The Effects of Disturbance Architecture on Landscape‐Level Population Dynamics

Abstract
Phenomena such as disturbance play a major role in structuring ecological systems by producing a spatiotemporal mosaic of patches at different successional states. The distribution of species within the resulting mosaic depends upon an interaction between species' life history traits and the spatial and temporal structure of the ecological processes controlling species' distributions. We have used a spatially explicit simulation model (Jasper) of a serpentine grassland to examine the importance of some of these relationships, focusing primarily on the role of disturbance. The model Jasper is hierarchical in design and was developed to simulate the population dynamics of three interacting plant species: Bromus mollis, Calycadenia multiglandulosa, and Plantago erecta. Population dynamics were modeled as occurring within local sites, which were then arranged in a square array to form a landscape. Connections among sites within a landscape were made primarily through seed dispersal. Several components of disturbance architecture were varied systematically among model runs to determine their impact on population dynamics at the scale of the landscape. We considered three levels of organization in modeling disturbance: (1) overall rate of disturbance, (2) size of individual disturbances, and (3) temporal and spatial autocorrelation among individual disturbances.
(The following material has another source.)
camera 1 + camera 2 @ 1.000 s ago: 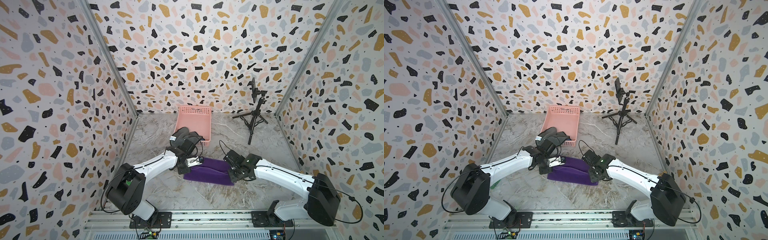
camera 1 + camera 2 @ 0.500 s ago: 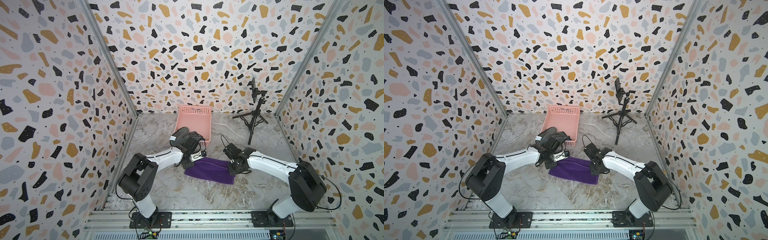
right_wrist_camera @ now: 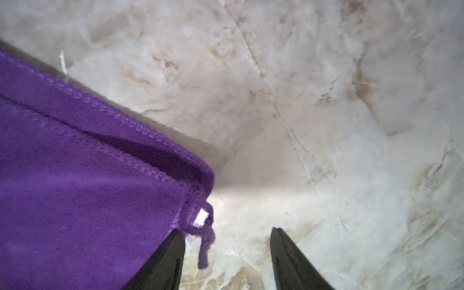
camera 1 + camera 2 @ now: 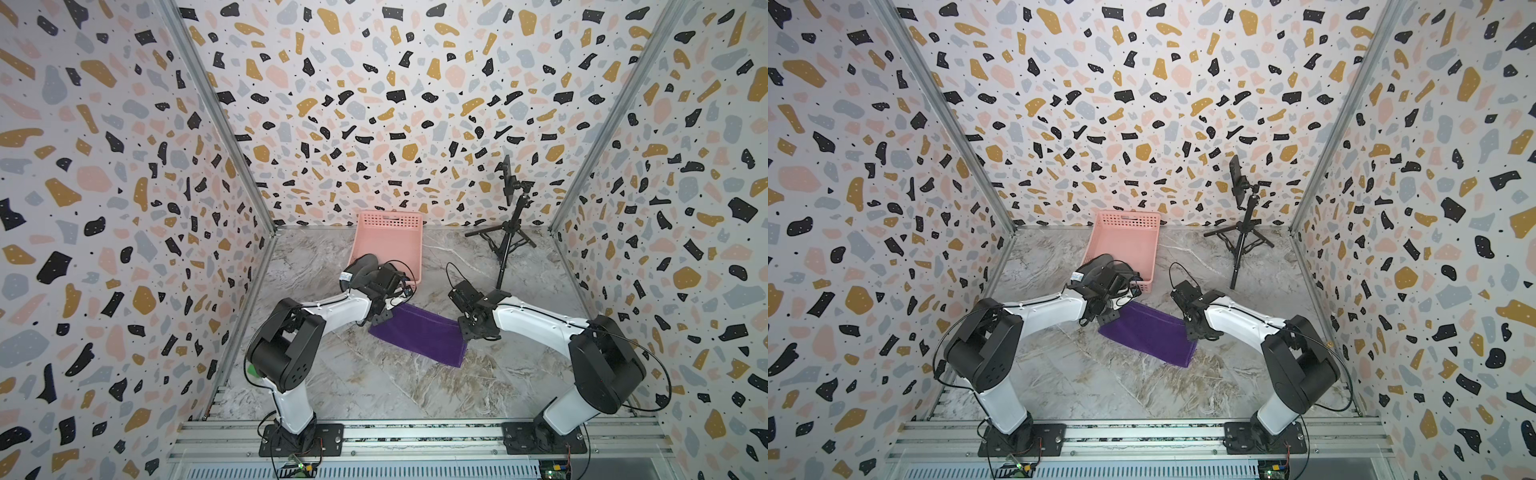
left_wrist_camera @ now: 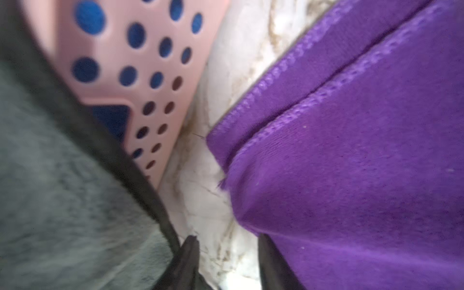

The results demonstrate that the impact of disturbance depends upon a complex interaction between the life history characteristics of the species making up the community and the spatial and temporal structure of the disturbance regime. For example, we found that the biggest impact on species abundance occurred in response to a shift in the temporal autocorrelation structure of the disturbance regime. Also, species diversity was found to increase at intermediate levels of disturbance (as has been shown in several other studies). However, what can be considered an intermediate level of disturbance depends as much upon the temporal autocorrelation structure of the disturbance regime as it does upon the absolute rate of disturbance. These results suggest that predicting the impact of disturbance on ecological communities will require an explicit understanding of at least some aspects of the spatial and temporal architecture of the disturbance regime.